● Dataset excerpts:
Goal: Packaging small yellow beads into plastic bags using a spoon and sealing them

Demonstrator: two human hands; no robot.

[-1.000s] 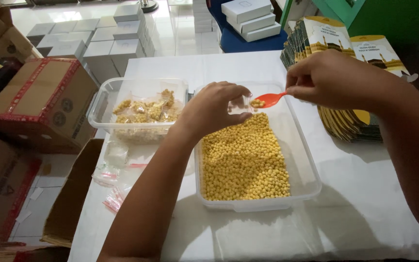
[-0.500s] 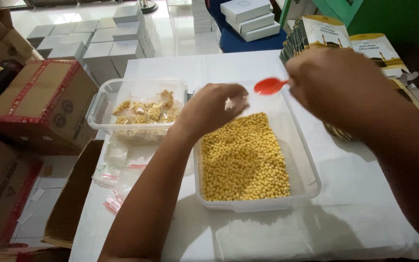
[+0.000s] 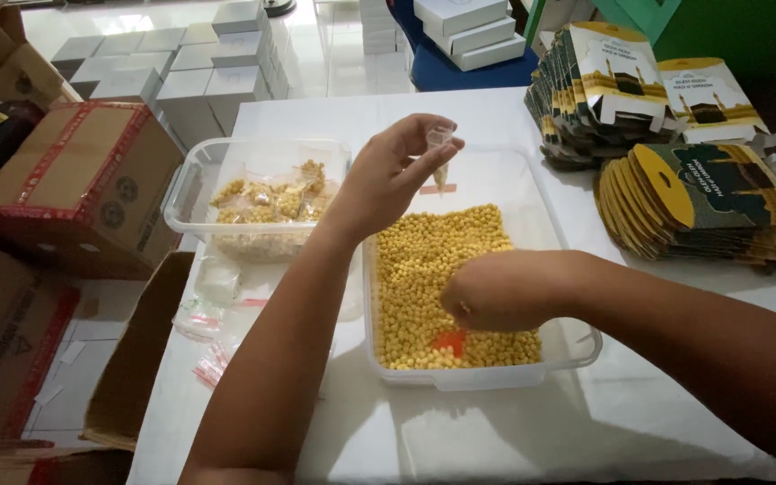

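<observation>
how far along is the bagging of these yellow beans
Done: a pile of filled small bags sits in the clear tub on the left. In hand: the left hand holds up a small clear bag with a few beans in it, while the right hand digs the red spoon into the yellow beans. Left: the big tray holds a deep layer of beans, and empty bags lie on the table.

You are in a small packing room: cardboard cartons at left, stacked white boxes at top, printed sleeves piled at right.
</observation>
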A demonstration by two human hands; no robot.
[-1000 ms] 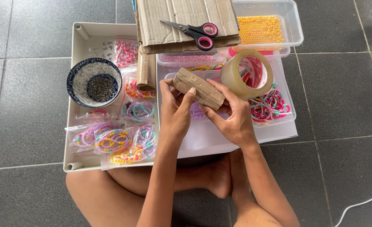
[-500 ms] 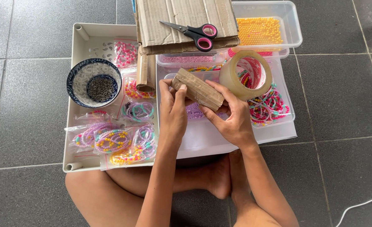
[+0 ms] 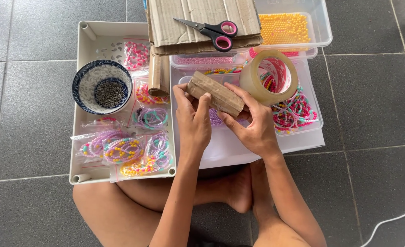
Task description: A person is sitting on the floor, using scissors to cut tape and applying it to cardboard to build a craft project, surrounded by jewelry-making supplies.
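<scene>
Both hands hold a rolled piece of brown cardboard (image 3: pixel 214 93) above a clear plastic box. My left hand (image 3: pixel 193 121) grips its left end, fingers curled over the edge. My right hand (image 3: pixel 252 126) wraps around its right end from below. A roll of clear packing tape (image 3: pixel 268 77) stands on its side just beyond my right hand, touching or nearly touching the fingertips. Another cardboard roll (image 3: pixel 158 75) lies to the left of the held one.
A white tray (image 3: pixel 81 100) holds bagged bead bracelets (image 3: pixel 122 151) and a blue-rimmed bowl (image 3: pixel 101 87) of small dark pieces. Pink-handled scissors (image 3: pixel 211 31) lie on flat cardboard (image 3: pixel 175 23). Clear boxes hold yellow beads (image 3: pixel 282 27) and loose bracelets (image 3: pixel 296 112). A white cable (image 3: pixel 394 219) crosses the grey tiled floor.
The hands and the cardboard roll have stayed almost still; my left fingers shifted slightly on the roll's left end.
</scene>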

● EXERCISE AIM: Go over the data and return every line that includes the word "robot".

● EXERCISE RESPONSE:
Demonstrator: two human hands; no robot.
A demonstration by two human hands; no robot.

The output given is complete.